# [GOAL OF THE EXERCISE]
Since the copy must hold text only, transcribe the data below exactly and omit the images.

# [DATA SECTION]

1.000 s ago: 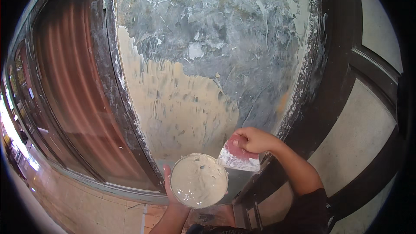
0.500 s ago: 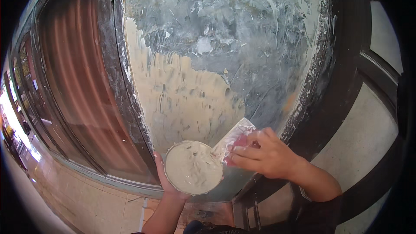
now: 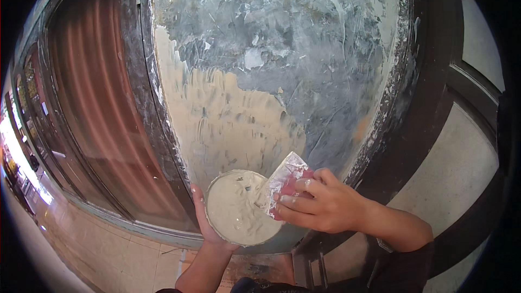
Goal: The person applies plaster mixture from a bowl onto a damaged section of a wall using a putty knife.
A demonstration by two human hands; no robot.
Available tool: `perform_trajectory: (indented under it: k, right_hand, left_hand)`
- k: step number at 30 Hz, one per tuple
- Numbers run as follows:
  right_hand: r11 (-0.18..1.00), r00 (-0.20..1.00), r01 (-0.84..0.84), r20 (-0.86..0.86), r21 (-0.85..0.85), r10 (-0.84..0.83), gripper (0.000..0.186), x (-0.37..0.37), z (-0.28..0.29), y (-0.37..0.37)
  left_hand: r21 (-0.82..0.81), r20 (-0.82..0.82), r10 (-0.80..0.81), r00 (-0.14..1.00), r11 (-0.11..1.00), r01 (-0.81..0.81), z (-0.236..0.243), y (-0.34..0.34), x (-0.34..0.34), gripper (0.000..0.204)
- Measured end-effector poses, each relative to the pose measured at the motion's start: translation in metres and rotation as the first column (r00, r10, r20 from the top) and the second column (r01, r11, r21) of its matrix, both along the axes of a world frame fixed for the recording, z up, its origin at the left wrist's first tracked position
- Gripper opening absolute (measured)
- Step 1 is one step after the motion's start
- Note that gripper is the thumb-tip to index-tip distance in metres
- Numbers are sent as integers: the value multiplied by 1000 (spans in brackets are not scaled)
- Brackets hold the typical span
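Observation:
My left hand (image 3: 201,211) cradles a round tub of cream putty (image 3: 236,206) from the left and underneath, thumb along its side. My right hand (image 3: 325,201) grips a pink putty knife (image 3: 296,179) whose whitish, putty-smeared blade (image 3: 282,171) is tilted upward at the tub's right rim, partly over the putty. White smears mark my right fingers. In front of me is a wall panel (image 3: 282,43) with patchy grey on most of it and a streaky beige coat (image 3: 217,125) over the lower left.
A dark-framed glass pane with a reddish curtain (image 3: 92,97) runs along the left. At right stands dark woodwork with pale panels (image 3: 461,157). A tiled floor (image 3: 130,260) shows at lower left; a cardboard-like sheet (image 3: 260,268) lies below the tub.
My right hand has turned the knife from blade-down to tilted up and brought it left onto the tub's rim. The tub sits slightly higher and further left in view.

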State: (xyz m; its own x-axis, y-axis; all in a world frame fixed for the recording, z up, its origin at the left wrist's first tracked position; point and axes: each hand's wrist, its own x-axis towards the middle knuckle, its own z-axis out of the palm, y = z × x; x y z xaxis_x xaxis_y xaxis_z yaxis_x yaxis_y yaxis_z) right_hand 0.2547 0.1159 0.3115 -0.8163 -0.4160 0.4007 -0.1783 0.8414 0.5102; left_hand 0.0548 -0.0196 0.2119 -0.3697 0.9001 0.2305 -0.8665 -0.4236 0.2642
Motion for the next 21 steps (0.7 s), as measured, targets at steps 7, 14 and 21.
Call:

# [COMPLETED TASK]
1.000 s ago: 
0.500 s ago: 
now: 
Goal: The person applies plaster mixture from a bowl onto a damaged section of a wall using a putty knife.
A demonstration by two human hands; no robot.
Available tool: `perform_trajectory: (indented under it: k, right_hand, left_hand)`
- k: step number at 30 Hz, one per tuple
- Numbers run as follows:
  right_hand: r11 (-0.18..1.00), r00 (-0.20..1.00), r01 (-0.84..0.84), r20 (-0.86..0.86), r21 (-0.85..0.85), r10 (-0.84..0.83), gripper (0.000..0.186), x (-0.37..0.37), z (-0.28..0.29), y (-0.37..0.37)
  left_hand: r21 (-0.82..0.81), r20 (-0.82..0.82), r10 (-0.80..0.81), r00 (-0.14..1.00), r11 (-0.11..1.00), r01 (-0.81..0.81), z (-0.236..0.243), y (-0.34..0.34), x (-0.34..0.34), gripper (0.000..0.204)
- Measured end-effector poses, each relative to the pose measured at the motion's start: translation in metres and rotation as the first column (r00, r10, r20 from the top) and the second column (r01, r11, r21) of its matrix, both along the axes of a world frame fixed for the recording, z up, its origin at the left wrist's first tracked position
- Gripper opening absolute (measured)
- Step 1 is one step after the motion's start
- Note that gripper is the thumb-tip to index-tip distance in metres
- Numbers are sent as integers: the value multiplied by 1000 (spans in brackets are not scaled)
- Brackets hold the typical span
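Observation:
My left hand (image 3: 201,211) cradles a round tub of cream putty (image 3: 236,206) from the left and underneath, thumb along its side. My right hand (image 3: 325,201) grips a pink putty knife (image 3: 296,179) whose whitish, putty-smeared blade (image 3: 282,171) is tilted upward at the tub's right rim, partly over the putty. White smears mark my right fingers. In front of me is a wall panel (image 3: 282,43) with patchy grey on most of it and a streaky beige coat (image 3: 217,125) over the lower left.
A dark-framed glass pane with a reddish curtain (image 3: 92,97) runs along the left. At right stands dark woodwork with pale panels (image 3: 461,157). A tiled floor (image 3: 130,260) shows at lower left; a cardboard-like sheet (image 3: 260,268) lies below the tub.
My right hand has turned the knife from blade-down to tilted up and brought it left onto the tub's rim. The tub sits slightly higher and further left in view.
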
State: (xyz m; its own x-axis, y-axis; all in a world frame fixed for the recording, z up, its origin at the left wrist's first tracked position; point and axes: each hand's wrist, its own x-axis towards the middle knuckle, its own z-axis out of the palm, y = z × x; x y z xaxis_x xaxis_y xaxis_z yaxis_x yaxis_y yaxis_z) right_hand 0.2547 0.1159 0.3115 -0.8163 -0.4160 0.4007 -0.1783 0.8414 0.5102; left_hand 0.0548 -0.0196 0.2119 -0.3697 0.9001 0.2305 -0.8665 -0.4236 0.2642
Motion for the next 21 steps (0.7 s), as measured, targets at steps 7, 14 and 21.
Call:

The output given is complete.